# [EXERCISE]
How many lines in the material below contain the word "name"? Write only the number.

# [SUPPLIED INFORMATION]
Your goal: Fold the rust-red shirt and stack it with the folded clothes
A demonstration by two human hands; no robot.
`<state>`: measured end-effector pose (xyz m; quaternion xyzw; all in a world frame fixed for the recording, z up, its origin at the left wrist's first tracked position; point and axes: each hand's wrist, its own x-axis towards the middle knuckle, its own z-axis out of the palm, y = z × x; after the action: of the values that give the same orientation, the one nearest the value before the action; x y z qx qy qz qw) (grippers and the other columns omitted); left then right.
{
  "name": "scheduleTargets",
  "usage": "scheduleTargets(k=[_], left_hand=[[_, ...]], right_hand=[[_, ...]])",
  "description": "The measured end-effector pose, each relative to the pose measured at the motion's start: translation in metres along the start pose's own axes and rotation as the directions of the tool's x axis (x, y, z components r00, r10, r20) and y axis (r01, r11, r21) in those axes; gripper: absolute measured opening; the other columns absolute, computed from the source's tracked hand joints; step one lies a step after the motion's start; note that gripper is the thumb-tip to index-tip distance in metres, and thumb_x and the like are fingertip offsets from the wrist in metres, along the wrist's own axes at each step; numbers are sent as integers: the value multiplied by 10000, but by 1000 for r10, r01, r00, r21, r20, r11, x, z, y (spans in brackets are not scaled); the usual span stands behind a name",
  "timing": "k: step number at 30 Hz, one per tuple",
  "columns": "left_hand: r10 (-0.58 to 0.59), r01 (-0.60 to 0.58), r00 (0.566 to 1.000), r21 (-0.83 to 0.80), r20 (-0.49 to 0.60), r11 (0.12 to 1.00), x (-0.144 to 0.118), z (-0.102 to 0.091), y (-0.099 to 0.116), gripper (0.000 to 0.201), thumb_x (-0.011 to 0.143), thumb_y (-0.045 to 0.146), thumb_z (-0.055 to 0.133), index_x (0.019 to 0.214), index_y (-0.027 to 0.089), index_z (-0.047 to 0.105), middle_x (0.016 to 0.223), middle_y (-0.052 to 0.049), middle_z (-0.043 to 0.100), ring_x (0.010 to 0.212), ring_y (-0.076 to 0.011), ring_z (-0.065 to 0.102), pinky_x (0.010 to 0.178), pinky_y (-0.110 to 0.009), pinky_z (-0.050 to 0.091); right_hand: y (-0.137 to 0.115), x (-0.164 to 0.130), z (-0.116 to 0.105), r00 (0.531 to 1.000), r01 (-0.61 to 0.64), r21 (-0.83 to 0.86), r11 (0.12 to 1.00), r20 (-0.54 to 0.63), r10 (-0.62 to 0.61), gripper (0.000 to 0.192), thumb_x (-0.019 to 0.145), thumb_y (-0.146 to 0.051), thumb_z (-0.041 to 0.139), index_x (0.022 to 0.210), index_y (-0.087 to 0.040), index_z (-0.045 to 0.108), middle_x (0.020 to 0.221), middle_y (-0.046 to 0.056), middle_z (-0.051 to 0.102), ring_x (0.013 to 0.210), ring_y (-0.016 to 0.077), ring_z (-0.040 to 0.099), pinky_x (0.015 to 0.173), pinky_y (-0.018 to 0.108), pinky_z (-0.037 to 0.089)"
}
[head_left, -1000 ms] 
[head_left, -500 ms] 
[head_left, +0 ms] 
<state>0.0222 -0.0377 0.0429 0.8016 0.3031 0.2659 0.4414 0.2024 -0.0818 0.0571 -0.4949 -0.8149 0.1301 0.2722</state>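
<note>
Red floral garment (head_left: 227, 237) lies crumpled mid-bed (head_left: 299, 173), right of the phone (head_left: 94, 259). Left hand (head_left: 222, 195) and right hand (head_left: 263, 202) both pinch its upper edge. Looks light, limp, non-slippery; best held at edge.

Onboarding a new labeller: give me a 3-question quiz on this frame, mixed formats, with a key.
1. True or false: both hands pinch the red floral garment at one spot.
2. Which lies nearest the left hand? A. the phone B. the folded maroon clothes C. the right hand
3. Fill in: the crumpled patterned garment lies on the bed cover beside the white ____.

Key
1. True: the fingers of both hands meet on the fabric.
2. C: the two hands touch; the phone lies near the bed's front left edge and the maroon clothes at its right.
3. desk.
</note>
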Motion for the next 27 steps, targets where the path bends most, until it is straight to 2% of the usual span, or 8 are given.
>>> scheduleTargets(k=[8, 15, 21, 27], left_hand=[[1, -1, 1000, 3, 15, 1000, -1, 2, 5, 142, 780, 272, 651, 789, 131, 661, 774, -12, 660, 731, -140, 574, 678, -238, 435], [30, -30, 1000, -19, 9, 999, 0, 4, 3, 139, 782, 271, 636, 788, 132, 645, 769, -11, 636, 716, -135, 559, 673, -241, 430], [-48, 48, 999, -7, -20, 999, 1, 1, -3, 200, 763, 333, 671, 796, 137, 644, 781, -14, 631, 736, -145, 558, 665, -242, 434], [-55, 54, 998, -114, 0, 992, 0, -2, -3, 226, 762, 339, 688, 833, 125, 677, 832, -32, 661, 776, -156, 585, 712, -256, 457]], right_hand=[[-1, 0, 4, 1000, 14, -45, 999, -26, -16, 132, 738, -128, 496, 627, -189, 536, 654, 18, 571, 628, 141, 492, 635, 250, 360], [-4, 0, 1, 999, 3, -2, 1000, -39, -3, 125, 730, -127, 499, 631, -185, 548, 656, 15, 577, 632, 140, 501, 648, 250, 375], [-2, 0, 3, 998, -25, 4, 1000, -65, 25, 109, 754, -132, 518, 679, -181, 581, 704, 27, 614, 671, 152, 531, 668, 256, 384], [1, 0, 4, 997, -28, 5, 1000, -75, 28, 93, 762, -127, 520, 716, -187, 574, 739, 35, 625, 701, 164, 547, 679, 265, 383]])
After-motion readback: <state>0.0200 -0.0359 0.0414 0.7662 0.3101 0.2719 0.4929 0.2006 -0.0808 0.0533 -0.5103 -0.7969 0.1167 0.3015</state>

# [REPLY]
2